Set out exactly, line by line, the stretch of data below that begins at the line containing "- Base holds" and ends at the line containing "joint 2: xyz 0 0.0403", with both ends kept.
========================
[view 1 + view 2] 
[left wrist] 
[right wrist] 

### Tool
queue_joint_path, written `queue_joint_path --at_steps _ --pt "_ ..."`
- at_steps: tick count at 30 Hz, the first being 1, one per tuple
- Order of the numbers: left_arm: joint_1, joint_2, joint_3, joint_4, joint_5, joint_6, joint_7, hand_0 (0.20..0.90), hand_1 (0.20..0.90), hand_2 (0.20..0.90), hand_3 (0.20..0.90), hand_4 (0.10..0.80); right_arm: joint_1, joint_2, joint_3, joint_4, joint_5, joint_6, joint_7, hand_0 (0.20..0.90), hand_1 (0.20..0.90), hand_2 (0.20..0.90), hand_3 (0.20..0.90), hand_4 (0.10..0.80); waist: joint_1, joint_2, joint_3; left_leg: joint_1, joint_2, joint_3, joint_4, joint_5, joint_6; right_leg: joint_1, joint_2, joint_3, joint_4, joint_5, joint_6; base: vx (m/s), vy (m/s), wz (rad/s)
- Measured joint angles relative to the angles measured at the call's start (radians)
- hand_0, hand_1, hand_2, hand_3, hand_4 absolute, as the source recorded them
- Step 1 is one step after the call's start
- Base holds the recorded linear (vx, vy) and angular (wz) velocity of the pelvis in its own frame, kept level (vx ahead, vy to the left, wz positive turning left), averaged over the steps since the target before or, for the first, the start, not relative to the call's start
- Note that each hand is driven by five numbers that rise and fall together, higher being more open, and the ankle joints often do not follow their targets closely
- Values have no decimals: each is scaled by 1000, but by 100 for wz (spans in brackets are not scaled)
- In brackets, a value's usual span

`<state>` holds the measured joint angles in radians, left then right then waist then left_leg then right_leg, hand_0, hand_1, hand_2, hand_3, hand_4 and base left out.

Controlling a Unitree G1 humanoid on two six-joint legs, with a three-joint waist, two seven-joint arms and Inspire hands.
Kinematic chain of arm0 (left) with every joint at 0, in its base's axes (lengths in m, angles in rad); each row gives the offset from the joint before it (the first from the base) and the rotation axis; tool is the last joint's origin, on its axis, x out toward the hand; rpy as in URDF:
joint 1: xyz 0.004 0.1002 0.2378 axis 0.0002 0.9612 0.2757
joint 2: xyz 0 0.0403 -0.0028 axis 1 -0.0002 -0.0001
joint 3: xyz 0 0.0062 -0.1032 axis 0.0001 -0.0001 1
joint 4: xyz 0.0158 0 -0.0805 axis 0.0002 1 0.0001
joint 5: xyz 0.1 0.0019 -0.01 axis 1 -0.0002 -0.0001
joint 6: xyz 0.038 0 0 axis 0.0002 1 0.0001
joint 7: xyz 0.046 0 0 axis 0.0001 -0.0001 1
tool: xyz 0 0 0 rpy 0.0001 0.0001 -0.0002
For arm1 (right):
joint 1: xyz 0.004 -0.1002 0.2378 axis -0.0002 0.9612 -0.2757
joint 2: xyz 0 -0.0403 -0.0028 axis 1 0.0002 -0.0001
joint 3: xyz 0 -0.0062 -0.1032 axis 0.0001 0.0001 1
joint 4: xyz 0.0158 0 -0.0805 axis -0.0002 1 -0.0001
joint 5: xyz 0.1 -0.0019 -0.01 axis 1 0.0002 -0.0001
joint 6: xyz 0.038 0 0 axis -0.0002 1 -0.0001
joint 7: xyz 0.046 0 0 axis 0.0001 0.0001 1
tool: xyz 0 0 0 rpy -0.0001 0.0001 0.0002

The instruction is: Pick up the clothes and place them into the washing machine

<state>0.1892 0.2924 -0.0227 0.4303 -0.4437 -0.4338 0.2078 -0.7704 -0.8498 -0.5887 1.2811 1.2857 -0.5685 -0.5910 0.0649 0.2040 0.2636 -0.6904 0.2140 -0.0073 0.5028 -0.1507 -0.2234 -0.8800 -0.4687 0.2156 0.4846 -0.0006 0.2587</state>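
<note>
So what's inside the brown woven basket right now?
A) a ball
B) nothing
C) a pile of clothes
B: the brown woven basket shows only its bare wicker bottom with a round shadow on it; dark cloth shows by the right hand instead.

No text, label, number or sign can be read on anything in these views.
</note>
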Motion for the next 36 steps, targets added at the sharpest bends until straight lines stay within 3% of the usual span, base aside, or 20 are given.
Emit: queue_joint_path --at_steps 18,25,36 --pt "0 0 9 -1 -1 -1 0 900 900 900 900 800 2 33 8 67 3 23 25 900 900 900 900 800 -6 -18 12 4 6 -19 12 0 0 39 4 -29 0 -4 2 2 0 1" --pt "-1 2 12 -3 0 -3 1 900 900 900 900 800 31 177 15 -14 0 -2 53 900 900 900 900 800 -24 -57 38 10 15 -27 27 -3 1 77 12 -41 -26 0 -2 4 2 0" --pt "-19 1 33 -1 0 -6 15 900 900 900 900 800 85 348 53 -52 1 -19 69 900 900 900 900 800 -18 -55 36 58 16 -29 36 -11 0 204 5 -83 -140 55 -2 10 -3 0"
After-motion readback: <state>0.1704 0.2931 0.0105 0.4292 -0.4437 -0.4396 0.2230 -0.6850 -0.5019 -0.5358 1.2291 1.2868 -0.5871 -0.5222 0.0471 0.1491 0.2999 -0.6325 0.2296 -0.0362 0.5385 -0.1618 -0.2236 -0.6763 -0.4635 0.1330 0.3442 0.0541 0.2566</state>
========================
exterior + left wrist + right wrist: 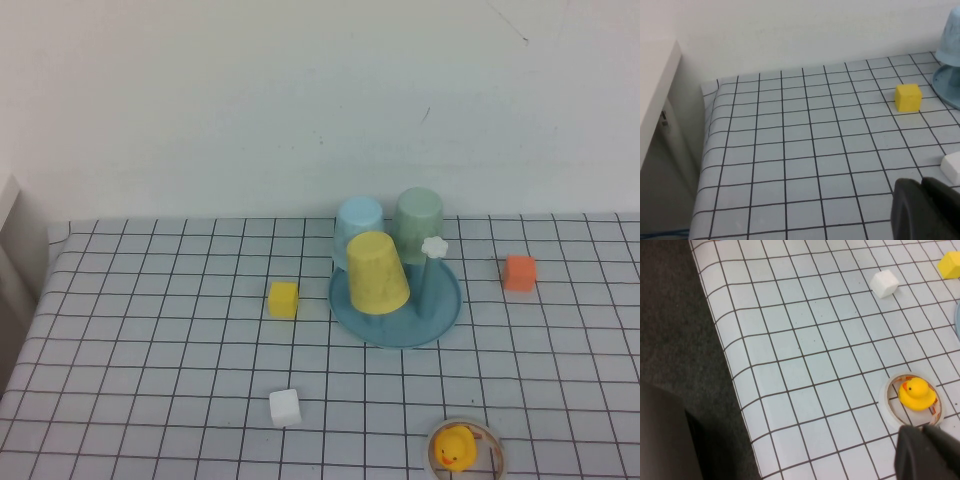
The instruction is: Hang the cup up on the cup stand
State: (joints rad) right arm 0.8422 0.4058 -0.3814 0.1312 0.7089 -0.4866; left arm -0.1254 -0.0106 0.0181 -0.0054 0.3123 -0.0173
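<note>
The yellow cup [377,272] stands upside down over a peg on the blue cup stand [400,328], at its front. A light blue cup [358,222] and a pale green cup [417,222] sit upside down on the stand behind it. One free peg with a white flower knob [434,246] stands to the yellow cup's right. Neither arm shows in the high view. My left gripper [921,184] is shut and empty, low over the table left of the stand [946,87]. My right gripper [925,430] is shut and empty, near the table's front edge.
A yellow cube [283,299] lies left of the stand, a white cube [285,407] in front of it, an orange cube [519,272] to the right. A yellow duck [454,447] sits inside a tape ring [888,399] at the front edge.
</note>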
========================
# EXPECTED ANSWER:
- Base holds the recorded linear (vx, vy) and angular (wz) velocity of the pelvis in its own frame, kept level (vx ahead, vy to the left, wz positive turning left), averaged over the steps since the target before or, for the first, the start, not relative to the call's start
- Note that each hand is driven by five numbers that rise and fall together, higher being more open, and the ankle joints often do not follow their targets closely
- Values have no decimals: each is scaled by 1000, but by 100 for wz (spans in brackets are not scaled)
- In brackets, a value's usual span

`<state>` holds the measured joint angles in radians, left then right then waist then left_leg then right_leg, hand_0, hand_1, hand_2, hand_3, hand_4 and base left out.

Controlling a Unitree G1 humanoid on two six-joint legs, with a three-joint waist, two seven-joint arms and Inspire hands.
Kinematic chain of arm0 (left) with every joint at 0, in its base's axes (lengths in m, angles in rad); each row gives the offset from the joint before it (the first from the base) and the rotation axis; tool is the last joint's origin, on its axis, x out toward the hand; rpy as in URDF:
joint 1: xyz 0.004 0.1002 0.2378 axis 0.0002 0.9612 0.2757
joint 2: xyz 0 0.0403 -0.0028 axis 1 -0.0002 -0.0001

No other output is expected for this exercise.